# Soap Cutters



## Lynusann (Jul 9, 2015)

I've been eyeing tank cutters for a while and just can't decide. I know people RAVE about their Bud cutters, but wondering if anyone has any feedback on the ones sold by Nurture? I really like the pink (ALL my soap supplies are either bright blue or pink...I like the colors and it keeps my kitchen utensils clearly separated from soap utensils). 

Any comparison of the two?


----------



## Dorymae (Jul 9, 2015)

Well, I can't give a comparison, I do use the bud cutter. It works great and it is easy to fix the wire if you break one (guilty). Thank goodness he includes one with the order. 
The bud cutter is fairly light for what it is. I imagine the metal one would be heavier if you need to move it around. 
However I think the metal one would be easier to clean since you could submerge it if needed - just dry it well. Where with the bed cutter I use a damp cloth. It's is not hard to clean but it takes some time to get around each wire and on the inside edge.

I know someone here bought the nurture cutter. I remember the post a few months back.


----------



## kumudini (Jul 9, 2015)

I saw a YouTube video today where the soaper was using the pink cutter from nurture. It seemed to work great.


----------



## Lynusann (Jul 9, 2015)

Well, I'm really wondering what the major differences (pros/cons) of a metal vs a wood cutter is? Is there any reason one is better than the other?


----------



## Dorymae (Jul 9, 2015)

Lynusann said:


> Well, I'm really wondering what the major differences (pros/cons) of a metal vs a wood cutter is? Is there any reason one is better than the other?



Really the only things I could think of is wood is lighter, so if like me you cut a lot of loafs and need to move it often, it is a benefit. However you can't wet wood down without warping, which would be the benefit to metal.  Other than that they both work the same way.


----------



## navigator9 (Jul 9, 2015)

Have a Tank. Love it. It is metal, but I'm guessing the metal pieces are hollow, because it's not so heavy. But it does live up to it's name. It's solid as a rock. I've had mine for years, broke a wire once on a salt bar, none since then. Can't comment on other cutters, but I heart the Tank.


----------



## Lynusann (Jul 9, 2015)

navigator9 said:


> Have a Tank. Love it. It is metal, but I'm guessing the metal pieces are hollow, because it's not so heavy. But it does live up to it's name. It's solid as a rock. I've had mine for years, broke a wire once on a salt bar, none since then. Can't comment on other cutters, but I heart the Tank.



Who is your tank cutter from?


----------



## navigator9 (Jul 9, 2015)

As far as I know, only "For Crafts Sake" sells the Tank. http://forcraftssake.com/shop/index.php?main_page=index&cPath=7_8


----------



## shunt2011 (Jul 9, 2015)

I have the metal bud cutter and its a solid piece of equipment.
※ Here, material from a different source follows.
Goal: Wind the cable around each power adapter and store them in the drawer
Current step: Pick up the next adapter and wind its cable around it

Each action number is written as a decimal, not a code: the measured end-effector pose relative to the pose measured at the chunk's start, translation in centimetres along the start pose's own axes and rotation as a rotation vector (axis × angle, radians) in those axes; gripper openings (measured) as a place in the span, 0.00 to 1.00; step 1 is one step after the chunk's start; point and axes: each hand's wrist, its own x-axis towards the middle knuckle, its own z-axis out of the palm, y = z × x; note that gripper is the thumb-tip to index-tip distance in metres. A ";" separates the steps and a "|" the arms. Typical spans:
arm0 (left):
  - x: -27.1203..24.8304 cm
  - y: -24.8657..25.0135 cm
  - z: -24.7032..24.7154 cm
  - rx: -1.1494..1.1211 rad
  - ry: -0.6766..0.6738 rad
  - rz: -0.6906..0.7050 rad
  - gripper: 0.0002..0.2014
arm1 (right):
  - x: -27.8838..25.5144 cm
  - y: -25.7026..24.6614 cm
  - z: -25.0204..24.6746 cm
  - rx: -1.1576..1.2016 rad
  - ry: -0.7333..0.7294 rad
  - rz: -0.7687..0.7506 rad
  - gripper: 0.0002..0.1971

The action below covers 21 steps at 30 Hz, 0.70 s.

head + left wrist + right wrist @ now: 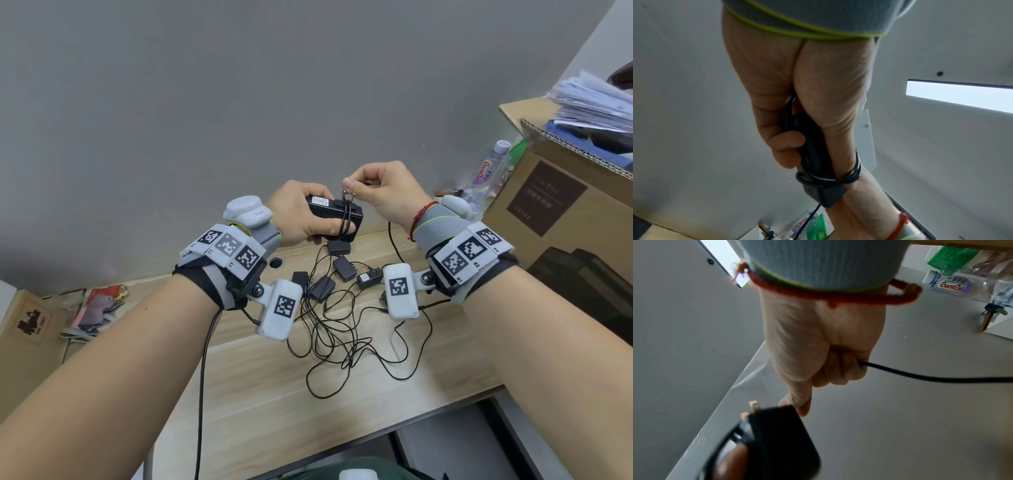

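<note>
Left hand gripping one black power adapter, right hand pinching its cable just above, five adapters on desk below

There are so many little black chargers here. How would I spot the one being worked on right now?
Start at the wooden desk and the tangle of black adapters lying on it, then look above them to the two raised hands. The left hand grips one black adapter in the air while the right hand pinches its cable. It alone is off the desk, with cable loops around its body.
</note>
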 end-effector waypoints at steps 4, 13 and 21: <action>0.1 0.4 0.3 -0.081 0.087 0.028 0.11 | -0.7 1.0 1.2 -0.003 -0.053 0.029 0.12; 1.2 -0.8 -0.7 -0.186 0.292 -0.071 0.15 | -2.4 0.5 3.2 -0.149 -0.281 0.062 0.12; 1.0 -2.8 -1.1 -0.039 0.248 -0.172 0.18 | -2.2 -1.1 1.6 -0.117 -0.245 0.033 0.06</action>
I debated between the nurture and bud and went with bud. Not sorry in the least that thing is a work horse. 

I think the difference between the wood and metal is cleaning it and wood can warp.  I had a wood one and after almost 3 years it had warped quite a bit


----------



## Lynusann (Jul 9, 2015)

I'm just so torn! If Bud didn't sell a metal tank cutter, I would probably go with the pink Nurture one without question, but his seems to be a little bit bigger (cuts more bars) and is still a bit cheaper. Shame he doesn't do them colored


----------



## vmakkers (Jul 13, 2015)

Lynusann said:


> I'm just so torn! If Bud didn't sell a metal tank cutter, I would probably go with the pink Nurture one without question, but his seems to be a little bit bigger (cuts more bars) and is still a bit cheaper. Shame he doesn't do them colored



Actually, he does. It's a little extra but you can ask him. I think he quoted me an extra 30 to get a purple one. He does have some other colors available. Just message him on Etsy. He had this pretty cool silver veiny/black one. I'm definitely saving up for one.


----------



## Lynusann (Jul 13, 2015)

vmakkers said:


> Actually, he does. It's a little extra but you can ask him. I think he quoted me an extra 30 to get a purple one. He does have some other colors available. Just message him on Etsy. He had this pretty cool silver veiny/black one. I'm definitely saving up for one.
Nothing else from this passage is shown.